Reproduce, exactly and in full, only the lines below from the one containing "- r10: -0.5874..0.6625" through the one containing "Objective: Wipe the".
------------------------------
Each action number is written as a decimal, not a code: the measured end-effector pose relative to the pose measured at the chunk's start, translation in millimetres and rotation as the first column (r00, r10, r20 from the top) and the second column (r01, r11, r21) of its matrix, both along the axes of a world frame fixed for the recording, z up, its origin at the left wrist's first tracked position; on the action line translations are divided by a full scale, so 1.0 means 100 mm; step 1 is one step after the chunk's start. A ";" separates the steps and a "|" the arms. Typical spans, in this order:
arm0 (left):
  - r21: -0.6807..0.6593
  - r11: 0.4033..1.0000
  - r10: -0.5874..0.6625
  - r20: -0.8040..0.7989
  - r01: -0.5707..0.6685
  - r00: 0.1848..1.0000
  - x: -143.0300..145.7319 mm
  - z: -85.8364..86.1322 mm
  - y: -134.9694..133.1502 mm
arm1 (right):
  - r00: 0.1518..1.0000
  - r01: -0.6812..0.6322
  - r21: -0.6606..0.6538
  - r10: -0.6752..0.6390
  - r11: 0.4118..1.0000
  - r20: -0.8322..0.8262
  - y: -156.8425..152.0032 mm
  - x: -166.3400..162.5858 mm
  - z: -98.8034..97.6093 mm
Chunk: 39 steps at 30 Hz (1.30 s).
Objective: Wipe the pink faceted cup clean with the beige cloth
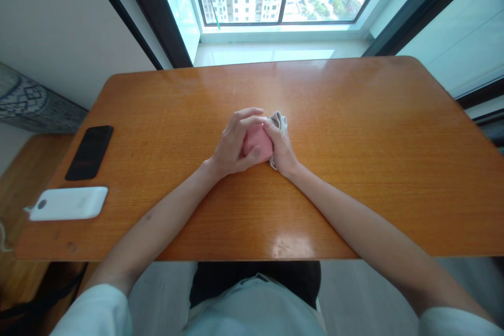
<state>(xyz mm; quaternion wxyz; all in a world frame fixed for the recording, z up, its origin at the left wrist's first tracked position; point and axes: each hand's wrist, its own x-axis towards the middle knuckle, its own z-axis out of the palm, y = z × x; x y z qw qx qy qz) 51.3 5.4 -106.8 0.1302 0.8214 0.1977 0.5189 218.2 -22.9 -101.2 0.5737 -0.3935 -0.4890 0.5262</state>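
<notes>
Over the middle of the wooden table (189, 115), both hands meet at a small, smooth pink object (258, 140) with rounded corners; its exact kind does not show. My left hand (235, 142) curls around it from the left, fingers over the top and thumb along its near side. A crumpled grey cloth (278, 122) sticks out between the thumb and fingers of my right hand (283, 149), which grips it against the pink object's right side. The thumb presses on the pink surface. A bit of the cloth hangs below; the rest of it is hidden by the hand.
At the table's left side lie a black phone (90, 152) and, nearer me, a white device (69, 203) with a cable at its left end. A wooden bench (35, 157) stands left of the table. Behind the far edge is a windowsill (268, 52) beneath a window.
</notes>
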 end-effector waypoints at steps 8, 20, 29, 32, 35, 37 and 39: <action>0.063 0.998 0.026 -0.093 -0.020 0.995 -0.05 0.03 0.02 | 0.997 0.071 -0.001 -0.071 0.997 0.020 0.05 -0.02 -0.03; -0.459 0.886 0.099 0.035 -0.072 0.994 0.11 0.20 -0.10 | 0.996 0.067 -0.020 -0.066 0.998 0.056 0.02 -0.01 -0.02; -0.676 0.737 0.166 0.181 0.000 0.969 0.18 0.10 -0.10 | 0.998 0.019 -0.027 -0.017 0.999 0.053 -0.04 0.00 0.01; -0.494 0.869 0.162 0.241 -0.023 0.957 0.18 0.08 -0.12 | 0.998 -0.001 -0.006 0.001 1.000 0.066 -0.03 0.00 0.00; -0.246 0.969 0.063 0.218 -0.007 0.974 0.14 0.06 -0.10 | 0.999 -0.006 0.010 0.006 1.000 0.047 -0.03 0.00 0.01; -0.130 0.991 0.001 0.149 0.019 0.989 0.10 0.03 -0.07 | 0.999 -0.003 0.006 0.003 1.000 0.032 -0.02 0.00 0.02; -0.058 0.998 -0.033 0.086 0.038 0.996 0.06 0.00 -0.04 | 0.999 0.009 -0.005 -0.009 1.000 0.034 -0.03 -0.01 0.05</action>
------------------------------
→ **Solution for this task**:
  - r10: -0.5874..0.6625
  - r20: -0.8040..0.7989
  - r01: -0.5707..0.6685
  - r00: 0.1848..1.0000
  - x: -143.0300..145.7319 mm
  - z: -85.8364..86.1322 mm
  - y: -134.9694..133.1502 mm
arm1 (right):
  - r00: 0.1518..1.0000
  - r01: -0.6812..0.6322
  - r21: -0.6606..0.6538
  - r10: -0.6752..0.6390
  - r11: 0.4118..1.0000
  - r20: -0.8322..0.8262
  - y: -156.8425..152.0032 mm
  - x: -166.3400..162.5858 mm
  - z: -98.8034..97.6093 mm
Chunk: 39 steps at 30 Hz (1.30 s).
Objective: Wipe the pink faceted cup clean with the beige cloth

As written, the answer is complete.